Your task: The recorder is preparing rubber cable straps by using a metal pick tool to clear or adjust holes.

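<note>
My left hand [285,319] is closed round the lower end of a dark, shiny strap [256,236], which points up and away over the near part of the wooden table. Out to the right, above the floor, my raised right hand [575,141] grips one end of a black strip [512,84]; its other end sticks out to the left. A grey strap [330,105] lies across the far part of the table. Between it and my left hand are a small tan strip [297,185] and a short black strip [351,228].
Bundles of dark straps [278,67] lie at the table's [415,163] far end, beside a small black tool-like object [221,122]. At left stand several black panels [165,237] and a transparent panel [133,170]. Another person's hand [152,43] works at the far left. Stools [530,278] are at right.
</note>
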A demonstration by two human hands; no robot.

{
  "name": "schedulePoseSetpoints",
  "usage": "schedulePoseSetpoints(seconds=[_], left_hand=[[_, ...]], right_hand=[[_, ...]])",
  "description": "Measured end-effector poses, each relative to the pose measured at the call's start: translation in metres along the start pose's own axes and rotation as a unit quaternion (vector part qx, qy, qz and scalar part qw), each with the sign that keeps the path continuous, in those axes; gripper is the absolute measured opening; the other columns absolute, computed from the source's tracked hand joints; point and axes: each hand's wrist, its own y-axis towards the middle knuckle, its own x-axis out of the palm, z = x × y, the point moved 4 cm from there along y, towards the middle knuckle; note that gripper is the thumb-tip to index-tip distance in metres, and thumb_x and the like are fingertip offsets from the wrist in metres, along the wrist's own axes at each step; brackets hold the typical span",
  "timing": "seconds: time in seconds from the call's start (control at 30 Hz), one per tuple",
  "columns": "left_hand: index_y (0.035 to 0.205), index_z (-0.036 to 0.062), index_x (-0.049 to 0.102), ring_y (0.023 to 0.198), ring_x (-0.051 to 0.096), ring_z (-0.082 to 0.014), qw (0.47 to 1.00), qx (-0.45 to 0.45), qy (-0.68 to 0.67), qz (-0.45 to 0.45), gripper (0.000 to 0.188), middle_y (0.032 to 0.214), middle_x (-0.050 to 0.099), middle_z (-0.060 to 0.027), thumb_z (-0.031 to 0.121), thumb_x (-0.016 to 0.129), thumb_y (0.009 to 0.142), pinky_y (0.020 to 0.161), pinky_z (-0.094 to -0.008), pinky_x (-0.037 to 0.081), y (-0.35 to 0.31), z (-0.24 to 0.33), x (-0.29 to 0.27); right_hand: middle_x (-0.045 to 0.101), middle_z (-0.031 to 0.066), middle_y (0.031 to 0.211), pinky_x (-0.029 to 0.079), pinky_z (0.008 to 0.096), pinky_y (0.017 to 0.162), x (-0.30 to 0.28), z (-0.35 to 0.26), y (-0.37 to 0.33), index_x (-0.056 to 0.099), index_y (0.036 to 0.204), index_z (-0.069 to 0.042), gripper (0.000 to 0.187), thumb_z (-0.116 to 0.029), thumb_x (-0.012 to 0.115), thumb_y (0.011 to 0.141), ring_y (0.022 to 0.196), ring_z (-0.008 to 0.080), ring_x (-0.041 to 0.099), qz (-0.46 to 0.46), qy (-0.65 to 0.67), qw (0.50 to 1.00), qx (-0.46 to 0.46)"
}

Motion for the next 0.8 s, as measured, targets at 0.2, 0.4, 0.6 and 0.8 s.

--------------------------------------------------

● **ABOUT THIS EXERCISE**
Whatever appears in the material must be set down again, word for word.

● **RESULT OF THE TASK**
Your task: The recorder is preparing rubber cable straps by using a metal pick tool to clear or adjust holes.

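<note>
My left hand [285,319] is closed round the lower end of a dark, shiny strap [256,236], which points up and away over the near part of the wooden table. Out to the right, above the floor, my raised right hand [575,141] grips one end of a black strip [512,84]; its other end sticks out to the left. A grey strap [330,105] lies across the far part of the table. Between it and my left hand are a small tan strip [297,185] and a short black strip [351,228].
Bundles of dark straps [278,67] lie at the table's [415,163] far end, beside a small black tool-like object [221,122]. At left stand several black panels [165,237] and a transparent panel [133,170]. Another person's hand [152,43] works at the far left. Stools [530,278] are at right.
</note>
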A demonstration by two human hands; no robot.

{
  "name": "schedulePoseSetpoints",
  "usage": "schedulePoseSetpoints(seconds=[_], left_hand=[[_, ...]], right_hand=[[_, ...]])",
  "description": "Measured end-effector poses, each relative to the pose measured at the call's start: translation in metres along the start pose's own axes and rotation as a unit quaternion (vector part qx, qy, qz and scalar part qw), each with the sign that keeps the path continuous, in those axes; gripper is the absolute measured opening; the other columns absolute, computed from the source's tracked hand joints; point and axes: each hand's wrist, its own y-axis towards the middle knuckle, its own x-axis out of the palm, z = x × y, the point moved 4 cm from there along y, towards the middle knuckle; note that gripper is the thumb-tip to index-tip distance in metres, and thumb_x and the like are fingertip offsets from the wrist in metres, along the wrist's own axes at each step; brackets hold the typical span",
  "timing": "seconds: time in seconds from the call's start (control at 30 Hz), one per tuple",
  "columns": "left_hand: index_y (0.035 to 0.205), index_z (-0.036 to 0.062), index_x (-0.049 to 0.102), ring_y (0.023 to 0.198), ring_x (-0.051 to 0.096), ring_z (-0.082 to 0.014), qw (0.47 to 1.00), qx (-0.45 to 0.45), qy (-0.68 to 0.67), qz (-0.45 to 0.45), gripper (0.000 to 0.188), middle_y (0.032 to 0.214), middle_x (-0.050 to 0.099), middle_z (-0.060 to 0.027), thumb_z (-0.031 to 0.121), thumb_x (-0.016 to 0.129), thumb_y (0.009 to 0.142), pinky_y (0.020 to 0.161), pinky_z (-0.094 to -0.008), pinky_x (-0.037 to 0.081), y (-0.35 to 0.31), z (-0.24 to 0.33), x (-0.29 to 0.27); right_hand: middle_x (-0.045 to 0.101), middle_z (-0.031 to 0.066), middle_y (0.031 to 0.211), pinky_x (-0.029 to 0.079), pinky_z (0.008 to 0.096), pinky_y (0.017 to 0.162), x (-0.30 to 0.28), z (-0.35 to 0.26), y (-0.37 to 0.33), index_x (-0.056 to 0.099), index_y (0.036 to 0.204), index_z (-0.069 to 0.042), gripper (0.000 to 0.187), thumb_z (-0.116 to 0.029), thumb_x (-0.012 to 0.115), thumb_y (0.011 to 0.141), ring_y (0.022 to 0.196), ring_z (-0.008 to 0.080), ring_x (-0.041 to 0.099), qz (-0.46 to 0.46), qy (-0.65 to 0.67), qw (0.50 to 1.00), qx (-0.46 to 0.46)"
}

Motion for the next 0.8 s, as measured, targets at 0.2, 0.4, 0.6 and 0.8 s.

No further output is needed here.